## Exercise:
Below are the lines to check; count those holding the string "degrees" and give only the number.

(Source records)
+---+

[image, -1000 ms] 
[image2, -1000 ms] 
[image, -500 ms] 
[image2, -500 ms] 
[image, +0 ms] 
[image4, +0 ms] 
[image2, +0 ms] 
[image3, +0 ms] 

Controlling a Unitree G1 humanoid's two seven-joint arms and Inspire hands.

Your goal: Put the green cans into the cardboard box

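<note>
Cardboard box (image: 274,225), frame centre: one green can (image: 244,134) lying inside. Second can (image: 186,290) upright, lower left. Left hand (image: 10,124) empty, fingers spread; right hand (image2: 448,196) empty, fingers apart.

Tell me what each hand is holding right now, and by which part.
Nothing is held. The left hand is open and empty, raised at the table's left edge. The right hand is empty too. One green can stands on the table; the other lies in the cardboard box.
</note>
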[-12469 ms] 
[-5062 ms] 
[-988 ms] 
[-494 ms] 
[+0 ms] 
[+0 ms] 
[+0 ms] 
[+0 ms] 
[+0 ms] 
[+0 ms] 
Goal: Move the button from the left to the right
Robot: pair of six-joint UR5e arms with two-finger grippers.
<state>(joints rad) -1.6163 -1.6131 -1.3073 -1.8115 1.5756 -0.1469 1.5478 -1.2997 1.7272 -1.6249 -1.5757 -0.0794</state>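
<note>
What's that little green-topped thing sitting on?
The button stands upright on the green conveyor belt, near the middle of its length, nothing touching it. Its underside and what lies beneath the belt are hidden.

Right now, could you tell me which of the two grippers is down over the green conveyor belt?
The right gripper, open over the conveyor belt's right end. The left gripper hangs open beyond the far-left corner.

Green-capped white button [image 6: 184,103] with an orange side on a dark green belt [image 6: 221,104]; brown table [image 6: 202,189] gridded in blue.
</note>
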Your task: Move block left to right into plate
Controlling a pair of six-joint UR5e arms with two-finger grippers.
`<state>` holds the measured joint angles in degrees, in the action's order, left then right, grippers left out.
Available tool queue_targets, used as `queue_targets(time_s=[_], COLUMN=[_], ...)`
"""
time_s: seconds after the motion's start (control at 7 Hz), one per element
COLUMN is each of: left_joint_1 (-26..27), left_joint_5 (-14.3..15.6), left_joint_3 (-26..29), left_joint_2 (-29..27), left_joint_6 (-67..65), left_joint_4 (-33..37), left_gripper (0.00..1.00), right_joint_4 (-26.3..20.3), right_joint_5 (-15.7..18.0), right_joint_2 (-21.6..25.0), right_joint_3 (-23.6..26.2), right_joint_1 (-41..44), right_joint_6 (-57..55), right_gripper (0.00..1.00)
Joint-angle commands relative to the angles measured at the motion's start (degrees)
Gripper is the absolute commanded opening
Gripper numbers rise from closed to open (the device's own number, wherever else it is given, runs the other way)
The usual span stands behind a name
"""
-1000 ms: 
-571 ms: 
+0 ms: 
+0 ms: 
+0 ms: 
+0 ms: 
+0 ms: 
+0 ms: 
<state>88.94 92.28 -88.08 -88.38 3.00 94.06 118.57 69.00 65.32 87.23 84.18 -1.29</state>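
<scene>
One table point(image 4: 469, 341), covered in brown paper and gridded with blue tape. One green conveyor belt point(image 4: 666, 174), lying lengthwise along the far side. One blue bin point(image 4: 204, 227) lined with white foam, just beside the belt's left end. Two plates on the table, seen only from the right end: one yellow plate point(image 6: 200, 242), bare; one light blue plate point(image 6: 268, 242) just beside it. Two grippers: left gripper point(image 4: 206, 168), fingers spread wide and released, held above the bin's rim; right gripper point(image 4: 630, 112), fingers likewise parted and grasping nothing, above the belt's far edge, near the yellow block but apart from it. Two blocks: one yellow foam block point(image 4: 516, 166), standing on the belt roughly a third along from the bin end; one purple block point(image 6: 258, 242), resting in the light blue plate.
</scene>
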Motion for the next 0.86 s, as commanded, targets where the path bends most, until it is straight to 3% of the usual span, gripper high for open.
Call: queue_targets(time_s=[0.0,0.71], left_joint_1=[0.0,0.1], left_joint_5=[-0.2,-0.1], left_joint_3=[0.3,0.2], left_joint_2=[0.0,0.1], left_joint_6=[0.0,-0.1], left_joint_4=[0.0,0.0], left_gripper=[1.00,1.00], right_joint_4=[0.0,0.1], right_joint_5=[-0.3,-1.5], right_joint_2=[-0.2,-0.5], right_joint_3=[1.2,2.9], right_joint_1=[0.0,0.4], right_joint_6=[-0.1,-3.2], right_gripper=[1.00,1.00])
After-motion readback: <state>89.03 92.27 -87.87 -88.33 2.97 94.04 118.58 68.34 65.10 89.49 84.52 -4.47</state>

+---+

## Answer for the task:
2